Week 2: Data Extraction Flashcards
How do you get the unique values in a list?
list.unique()
What is the degree of a relation?
The number of columns
How do you get column sums in python?
df.sum()
What is the requirement of attribute values in a relation?
attribute values are normally required to be atomic: indivisible (not containing more than one value)
What are the 2 ways to create dataframes in python pandas?
data = {‘State’: [‘Ohio, ‘Ohio’, ‘Ohio’, ‘Nevada’, ‘Nevada’, ’Nevada'], ‘Year’: [2000, 2001, 2002, 2001, 2002, 2003], ‘Population’: [1.5, 1.7, 3.6, 2.4, 2.9, 3.2]} df = pd.DataFrame(data)
data = [[‘Ohio’, 2000, 1.5], [‘Ohio’, 2001, 1.7], [‘Ohio’, 2002, 3.6], [Nevada, 2001, 2.4], [‘Nevada, 2002, 2.9], [‘Nevada’, 2003, 3.2]] cols = [‘State’, ‘Year’, ‘Population’] df = pd.DataFrame(data, columns = cols)
How do you get a vector containing the column names in python?
df.columns
How do you add a new column to a dataframe in python?
df[‘newcolumn’] = …
How do you do a left outer join in python?

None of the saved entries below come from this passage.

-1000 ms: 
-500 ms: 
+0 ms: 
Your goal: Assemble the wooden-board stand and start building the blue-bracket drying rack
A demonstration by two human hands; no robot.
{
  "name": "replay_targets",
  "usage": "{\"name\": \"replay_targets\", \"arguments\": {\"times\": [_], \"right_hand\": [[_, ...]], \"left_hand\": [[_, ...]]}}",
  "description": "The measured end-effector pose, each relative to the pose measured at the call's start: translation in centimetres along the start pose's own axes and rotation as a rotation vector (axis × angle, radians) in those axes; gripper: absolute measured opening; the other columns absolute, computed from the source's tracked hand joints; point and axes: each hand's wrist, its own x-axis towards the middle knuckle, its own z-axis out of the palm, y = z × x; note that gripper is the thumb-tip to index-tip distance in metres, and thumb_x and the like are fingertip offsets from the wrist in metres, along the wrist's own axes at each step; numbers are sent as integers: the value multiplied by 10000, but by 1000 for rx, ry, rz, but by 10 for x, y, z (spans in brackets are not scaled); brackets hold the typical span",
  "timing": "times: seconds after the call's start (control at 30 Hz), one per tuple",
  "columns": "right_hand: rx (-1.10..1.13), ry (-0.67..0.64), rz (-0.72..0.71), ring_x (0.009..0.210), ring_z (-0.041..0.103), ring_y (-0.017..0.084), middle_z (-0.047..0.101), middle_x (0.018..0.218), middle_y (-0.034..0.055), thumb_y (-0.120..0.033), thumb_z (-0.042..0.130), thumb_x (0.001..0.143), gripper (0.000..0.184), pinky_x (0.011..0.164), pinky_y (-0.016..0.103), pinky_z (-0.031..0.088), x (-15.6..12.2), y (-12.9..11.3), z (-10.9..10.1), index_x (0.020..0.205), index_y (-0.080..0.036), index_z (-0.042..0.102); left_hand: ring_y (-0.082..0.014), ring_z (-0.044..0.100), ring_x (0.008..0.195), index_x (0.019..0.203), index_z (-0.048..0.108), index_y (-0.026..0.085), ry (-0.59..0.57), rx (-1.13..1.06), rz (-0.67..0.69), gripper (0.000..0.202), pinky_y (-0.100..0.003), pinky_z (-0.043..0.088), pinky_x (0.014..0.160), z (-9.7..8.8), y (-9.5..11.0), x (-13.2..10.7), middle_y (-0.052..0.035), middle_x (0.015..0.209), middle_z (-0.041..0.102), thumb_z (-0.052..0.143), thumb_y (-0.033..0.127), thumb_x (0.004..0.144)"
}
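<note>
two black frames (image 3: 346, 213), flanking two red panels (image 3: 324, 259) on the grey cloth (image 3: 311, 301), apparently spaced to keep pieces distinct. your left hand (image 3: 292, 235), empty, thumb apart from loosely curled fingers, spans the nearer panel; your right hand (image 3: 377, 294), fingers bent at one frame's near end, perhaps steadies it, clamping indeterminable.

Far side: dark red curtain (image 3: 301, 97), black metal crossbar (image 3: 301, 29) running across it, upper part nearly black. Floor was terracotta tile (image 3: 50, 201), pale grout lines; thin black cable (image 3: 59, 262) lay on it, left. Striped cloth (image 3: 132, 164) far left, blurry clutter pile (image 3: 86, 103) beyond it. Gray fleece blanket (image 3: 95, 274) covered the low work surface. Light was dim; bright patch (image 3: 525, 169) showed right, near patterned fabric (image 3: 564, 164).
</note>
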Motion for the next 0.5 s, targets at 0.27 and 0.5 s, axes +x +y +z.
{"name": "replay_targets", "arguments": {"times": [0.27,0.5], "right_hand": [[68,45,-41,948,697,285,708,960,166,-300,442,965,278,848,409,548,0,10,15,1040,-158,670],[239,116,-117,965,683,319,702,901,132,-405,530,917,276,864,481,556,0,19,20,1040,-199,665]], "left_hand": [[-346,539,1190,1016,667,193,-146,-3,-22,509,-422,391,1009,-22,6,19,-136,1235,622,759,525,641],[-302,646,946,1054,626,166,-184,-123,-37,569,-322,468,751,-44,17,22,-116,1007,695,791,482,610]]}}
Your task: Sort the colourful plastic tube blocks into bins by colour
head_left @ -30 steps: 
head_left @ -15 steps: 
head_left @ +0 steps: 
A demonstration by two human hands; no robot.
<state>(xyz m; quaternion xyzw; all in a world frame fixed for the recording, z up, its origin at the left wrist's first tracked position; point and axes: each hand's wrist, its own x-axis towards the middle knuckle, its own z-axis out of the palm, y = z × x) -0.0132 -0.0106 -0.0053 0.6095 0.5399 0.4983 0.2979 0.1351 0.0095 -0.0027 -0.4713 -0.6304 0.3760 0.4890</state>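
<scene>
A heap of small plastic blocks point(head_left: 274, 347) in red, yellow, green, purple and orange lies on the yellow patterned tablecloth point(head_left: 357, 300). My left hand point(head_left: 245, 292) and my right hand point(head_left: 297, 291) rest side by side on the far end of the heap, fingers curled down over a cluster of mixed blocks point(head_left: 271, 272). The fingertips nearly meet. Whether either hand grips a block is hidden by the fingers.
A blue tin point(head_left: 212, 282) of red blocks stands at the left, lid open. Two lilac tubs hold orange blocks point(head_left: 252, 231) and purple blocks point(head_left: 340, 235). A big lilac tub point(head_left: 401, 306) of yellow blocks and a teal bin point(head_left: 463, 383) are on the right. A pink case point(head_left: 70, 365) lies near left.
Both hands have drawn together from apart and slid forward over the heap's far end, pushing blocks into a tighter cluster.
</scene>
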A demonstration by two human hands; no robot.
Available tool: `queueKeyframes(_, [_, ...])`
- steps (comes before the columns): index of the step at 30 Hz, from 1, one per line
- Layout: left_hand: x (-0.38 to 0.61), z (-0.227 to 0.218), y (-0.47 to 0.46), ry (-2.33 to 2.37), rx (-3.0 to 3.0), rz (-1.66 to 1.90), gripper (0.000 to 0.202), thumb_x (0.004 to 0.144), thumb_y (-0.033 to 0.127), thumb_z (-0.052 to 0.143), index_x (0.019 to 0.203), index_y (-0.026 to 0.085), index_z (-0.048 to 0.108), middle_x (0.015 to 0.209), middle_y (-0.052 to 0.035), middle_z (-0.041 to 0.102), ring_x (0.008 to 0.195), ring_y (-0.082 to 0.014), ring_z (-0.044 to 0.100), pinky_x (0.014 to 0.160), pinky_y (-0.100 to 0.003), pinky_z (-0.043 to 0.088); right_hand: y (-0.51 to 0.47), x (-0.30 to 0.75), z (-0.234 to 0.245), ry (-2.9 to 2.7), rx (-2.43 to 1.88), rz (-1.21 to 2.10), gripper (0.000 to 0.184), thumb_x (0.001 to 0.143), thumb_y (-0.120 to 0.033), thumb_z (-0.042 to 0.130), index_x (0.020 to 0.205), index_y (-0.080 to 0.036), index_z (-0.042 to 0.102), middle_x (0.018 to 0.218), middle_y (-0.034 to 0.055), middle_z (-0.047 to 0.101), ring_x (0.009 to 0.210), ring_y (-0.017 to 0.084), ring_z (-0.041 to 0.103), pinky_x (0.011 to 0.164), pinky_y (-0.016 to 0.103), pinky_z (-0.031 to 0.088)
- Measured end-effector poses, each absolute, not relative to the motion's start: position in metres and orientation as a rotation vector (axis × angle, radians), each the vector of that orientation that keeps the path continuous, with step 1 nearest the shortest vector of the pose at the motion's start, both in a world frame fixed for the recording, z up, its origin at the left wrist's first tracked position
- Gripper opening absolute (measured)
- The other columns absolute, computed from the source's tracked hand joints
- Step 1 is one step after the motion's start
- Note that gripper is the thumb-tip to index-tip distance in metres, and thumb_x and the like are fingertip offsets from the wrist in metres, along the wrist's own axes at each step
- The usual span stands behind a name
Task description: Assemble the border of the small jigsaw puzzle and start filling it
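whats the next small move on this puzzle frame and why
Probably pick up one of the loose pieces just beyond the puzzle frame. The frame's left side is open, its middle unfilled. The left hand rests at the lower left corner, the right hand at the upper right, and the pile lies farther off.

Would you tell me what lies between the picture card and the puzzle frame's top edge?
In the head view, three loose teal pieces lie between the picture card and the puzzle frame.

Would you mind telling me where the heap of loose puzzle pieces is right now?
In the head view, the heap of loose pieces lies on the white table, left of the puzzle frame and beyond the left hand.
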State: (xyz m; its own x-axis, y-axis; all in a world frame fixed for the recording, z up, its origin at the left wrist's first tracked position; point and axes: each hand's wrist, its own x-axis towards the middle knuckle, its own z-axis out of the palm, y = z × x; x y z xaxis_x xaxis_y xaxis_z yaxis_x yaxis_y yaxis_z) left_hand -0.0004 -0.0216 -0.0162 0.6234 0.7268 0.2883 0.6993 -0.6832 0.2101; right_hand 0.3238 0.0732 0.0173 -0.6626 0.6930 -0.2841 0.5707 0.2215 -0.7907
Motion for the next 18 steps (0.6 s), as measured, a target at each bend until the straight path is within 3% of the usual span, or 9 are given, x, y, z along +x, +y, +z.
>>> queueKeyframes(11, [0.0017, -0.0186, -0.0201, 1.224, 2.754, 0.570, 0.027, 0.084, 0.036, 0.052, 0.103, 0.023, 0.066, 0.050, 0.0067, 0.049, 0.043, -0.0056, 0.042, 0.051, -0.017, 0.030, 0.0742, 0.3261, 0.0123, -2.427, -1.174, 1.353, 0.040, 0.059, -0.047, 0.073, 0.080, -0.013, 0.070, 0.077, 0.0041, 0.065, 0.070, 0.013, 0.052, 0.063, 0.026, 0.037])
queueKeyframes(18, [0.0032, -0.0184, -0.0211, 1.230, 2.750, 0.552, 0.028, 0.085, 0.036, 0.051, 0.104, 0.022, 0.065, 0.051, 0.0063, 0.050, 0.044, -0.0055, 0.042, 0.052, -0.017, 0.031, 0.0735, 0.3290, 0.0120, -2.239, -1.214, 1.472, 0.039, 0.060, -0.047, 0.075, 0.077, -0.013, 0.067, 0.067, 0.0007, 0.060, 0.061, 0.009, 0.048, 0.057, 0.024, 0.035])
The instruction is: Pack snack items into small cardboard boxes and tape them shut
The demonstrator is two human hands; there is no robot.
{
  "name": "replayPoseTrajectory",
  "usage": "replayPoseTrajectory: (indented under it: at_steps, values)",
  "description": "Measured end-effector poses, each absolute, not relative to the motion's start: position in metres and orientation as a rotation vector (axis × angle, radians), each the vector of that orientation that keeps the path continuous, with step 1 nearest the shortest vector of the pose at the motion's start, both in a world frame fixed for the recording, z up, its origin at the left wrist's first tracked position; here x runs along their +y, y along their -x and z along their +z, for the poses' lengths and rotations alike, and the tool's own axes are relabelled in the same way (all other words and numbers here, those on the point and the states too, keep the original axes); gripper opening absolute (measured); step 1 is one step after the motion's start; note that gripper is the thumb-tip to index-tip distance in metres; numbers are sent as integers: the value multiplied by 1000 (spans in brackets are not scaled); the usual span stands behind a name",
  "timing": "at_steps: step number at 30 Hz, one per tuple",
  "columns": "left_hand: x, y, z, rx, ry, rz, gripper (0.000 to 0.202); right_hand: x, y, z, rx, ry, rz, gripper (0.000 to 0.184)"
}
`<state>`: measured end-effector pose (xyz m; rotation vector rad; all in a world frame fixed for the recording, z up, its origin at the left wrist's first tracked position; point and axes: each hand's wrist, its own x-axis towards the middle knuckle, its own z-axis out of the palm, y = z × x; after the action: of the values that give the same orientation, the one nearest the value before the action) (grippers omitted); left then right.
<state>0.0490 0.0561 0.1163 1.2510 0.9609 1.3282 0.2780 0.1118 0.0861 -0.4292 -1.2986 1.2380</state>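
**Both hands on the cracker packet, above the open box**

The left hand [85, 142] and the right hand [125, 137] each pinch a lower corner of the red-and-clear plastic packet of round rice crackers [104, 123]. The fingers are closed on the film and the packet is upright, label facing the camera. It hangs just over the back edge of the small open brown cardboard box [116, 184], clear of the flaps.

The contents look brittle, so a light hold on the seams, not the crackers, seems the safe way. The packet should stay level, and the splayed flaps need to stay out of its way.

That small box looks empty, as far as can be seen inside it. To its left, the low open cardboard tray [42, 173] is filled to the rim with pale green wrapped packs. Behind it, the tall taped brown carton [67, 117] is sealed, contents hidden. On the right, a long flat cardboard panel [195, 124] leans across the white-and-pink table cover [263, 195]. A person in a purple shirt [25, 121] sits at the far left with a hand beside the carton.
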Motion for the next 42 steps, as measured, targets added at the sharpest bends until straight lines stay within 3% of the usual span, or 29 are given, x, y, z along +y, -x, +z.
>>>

pd.merge(df1, df2, on=‘attribute’, how = ‘left’)
How do you find mismatches of strings?
WHERE … NOT LIKE …
How do you match an exact substring and the beginning of a string?
‘Intro%’ #matches any string beginning with “Intro”
‘%Comp%’ #matches any string containing “Comp” as a substring
What are the distributive laws?
A ^ (BvC) = (A^B) v (A^C) A v (B^C) = (AvB) ^ (AvC)
What is the basic form of a select from where statement?
SELECT desired attributes
FROM one or more tables
WHERE condition about tuples of the tables
How do you concatenate dataframes row-wise in python?
pd.concat([df1, df2])
What does 5> unknown return?
Unknown
What are 2 ways to extract a single column by name in python?
df.director_name
df[“director_name”]
How do you extract the first 5 rows and column 2 in python?
df.iloc[0:5,1]
How do you force the elimination of duplicates in an SQL query?
SELECT DISTINCT
What are the comparison signs in SQL?
=, <> (not equal), , <=, >=
How do you get the first and last rows of a dataframe in python?
df. head(n) #get first n rows
df. tail(n) #get last n rows
What is a tuple comparison?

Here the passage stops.